◆ ABOUT THIS TASK ◆
Copy word for word the lines in the records below, starting at the line with "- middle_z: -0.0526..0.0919" and ending at the line with "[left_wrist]". Skip the pictures.

◆ Data records ◆
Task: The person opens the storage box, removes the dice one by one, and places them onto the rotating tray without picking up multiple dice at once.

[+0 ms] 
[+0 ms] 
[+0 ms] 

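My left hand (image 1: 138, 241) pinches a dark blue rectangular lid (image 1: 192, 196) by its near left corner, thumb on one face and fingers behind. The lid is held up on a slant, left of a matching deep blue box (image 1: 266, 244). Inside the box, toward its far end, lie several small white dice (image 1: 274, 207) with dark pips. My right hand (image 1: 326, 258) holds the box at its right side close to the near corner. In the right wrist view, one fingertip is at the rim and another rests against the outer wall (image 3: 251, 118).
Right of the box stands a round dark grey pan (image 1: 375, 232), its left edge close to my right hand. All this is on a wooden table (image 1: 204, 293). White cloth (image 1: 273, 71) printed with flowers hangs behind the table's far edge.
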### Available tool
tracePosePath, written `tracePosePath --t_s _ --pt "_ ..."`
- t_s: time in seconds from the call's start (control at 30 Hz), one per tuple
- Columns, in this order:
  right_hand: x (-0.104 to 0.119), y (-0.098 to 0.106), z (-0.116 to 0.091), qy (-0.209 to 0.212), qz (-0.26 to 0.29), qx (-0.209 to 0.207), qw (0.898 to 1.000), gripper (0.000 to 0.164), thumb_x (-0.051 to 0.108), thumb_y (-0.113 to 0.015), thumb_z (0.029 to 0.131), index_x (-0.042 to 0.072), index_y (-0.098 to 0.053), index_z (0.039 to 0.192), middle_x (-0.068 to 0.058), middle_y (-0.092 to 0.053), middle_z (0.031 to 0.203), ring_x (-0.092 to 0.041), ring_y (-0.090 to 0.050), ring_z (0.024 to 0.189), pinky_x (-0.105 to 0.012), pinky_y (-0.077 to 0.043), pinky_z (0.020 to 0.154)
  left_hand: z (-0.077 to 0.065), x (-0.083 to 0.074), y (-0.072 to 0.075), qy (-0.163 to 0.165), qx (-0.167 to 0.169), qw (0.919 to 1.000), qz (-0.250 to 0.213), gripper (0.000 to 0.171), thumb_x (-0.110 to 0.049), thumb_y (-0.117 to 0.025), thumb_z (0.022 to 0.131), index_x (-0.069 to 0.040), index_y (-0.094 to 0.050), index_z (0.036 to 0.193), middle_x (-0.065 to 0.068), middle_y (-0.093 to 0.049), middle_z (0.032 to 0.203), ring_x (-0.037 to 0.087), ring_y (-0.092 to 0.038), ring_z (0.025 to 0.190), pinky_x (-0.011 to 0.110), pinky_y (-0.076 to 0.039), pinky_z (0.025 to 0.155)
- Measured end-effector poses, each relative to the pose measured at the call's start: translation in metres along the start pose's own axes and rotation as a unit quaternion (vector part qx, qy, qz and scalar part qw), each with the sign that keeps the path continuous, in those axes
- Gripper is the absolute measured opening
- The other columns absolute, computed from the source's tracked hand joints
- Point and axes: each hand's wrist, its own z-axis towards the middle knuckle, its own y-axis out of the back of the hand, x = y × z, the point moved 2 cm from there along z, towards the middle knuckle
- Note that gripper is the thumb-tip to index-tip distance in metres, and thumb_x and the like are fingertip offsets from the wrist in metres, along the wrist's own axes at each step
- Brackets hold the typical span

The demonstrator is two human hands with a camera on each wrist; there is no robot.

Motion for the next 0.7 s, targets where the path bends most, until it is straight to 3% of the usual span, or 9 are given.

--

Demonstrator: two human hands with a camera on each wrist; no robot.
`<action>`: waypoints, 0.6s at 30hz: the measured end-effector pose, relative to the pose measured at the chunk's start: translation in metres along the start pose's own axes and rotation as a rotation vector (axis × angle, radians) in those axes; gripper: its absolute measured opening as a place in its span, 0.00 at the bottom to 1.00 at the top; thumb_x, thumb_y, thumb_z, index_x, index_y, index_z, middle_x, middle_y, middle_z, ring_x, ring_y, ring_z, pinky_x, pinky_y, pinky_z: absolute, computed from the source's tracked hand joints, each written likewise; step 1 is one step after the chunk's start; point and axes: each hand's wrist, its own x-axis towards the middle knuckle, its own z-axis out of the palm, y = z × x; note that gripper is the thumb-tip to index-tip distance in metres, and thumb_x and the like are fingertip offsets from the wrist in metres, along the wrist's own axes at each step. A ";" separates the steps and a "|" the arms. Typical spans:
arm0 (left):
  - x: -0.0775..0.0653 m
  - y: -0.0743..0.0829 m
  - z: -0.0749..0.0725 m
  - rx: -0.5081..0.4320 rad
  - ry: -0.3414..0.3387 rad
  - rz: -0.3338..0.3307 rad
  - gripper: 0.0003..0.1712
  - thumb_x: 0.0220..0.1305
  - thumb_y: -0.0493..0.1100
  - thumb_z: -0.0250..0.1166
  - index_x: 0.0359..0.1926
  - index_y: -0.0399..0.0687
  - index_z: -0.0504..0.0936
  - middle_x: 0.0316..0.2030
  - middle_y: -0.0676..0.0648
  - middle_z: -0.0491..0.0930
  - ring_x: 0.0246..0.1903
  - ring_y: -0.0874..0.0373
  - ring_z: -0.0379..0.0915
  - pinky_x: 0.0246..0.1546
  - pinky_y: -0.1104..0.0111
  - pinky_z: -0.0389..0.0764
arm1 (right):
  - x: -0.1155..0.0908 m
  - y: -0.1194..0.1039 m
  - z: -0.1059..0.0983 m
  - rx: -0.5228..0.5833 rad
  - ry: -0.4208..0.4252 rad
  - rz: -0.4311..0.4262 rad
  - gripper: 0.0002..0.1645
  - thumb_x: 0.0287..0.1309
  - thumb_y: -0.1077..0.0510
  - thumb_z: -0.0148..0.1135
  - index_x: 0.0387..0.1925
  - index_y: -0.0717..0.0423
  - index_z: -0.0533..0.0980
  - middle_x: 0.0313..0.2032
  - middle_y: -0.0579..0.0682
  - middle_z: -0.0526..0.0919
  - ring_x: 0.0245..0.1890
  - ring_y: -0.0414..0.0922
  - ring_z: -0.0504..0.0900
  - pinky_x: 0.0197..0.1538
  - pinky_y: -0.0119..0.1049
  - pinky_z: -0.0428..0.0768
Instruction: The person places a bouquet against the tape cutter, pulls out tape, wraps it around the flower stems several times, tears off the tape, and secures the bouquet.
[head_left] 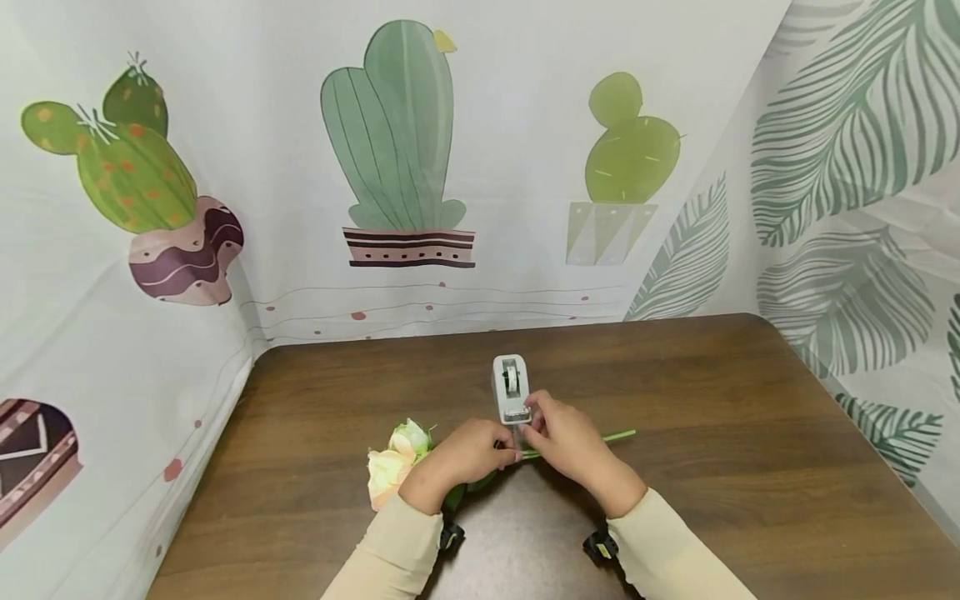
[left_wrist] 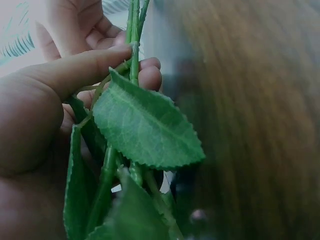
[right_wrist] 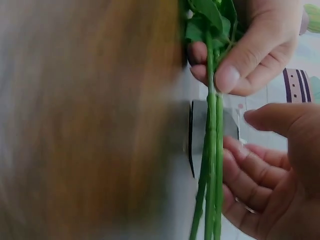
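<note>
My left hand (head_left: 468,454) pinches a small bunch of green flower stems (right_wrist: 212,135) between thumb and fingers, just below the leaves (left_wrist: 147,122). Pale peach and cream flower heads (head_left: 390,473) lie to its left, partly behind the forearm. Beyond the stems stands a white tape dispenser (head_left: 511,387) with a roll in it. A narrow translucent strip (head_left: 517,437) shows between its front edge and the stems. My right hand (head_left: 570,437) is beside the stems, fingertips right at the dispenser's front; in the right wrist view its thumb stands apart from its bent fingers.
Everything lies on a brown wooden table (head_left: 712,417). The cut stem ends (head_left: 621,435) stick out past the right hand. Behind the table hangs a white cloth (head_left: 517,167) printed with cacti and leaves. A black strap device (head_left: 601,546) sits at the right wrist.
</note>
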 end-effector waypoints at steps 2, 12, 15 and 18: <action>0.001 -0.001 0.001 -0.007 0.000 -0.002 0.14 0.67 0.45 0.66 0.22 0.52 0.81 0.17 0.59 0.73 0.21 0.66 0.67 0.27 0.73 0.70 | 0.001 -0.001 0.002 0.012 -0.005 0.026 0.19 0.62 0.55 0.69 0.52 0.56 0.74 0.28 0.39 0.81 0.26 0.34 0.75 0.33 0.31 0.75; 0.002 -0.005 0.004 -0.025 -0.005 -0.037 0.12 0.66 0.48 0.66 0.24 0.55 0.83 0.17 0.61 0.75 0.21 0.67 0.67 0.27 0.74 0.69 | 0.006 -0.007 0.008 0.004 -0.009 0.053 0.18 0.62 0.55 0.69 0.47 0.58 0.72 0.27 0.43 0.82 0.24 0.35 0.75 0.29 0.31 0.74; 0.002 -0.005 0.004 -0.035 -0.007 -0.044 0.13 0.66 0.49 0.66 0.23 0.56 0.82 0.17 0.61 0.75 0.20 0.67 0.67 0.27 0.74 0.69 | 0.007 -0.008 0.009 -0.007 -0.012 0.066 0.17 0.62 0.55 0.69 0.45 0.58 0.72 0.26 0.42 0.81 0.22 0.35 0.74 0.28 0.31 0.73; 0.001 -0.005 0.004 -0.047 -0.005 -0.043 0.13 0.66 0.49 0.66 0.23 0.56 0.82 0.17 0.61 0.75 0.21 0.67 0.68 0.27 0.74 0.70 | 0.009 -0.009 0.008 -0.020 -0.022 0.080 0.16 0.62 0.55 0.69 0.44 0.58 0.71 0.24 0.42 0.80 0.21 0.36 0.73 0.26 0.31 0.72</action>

◆ EXERCISE RESULT ◆
  - middle_z: -0.0526..0.0919
  - ring_x: 0.0245..0.1890
  - ring_y: -0.0414..0.0922
  - ring_z: -0.0504..0.0900
  - pinky_x: 0.0197..0.1538
  - pinky_y: -0.0119..0.1049
  - pinky_z: -0.0428..0.0768
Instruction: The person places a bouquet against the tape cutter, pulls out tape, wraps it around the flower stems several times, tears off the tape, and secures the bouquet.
[head_left] 
[left_wrist] 

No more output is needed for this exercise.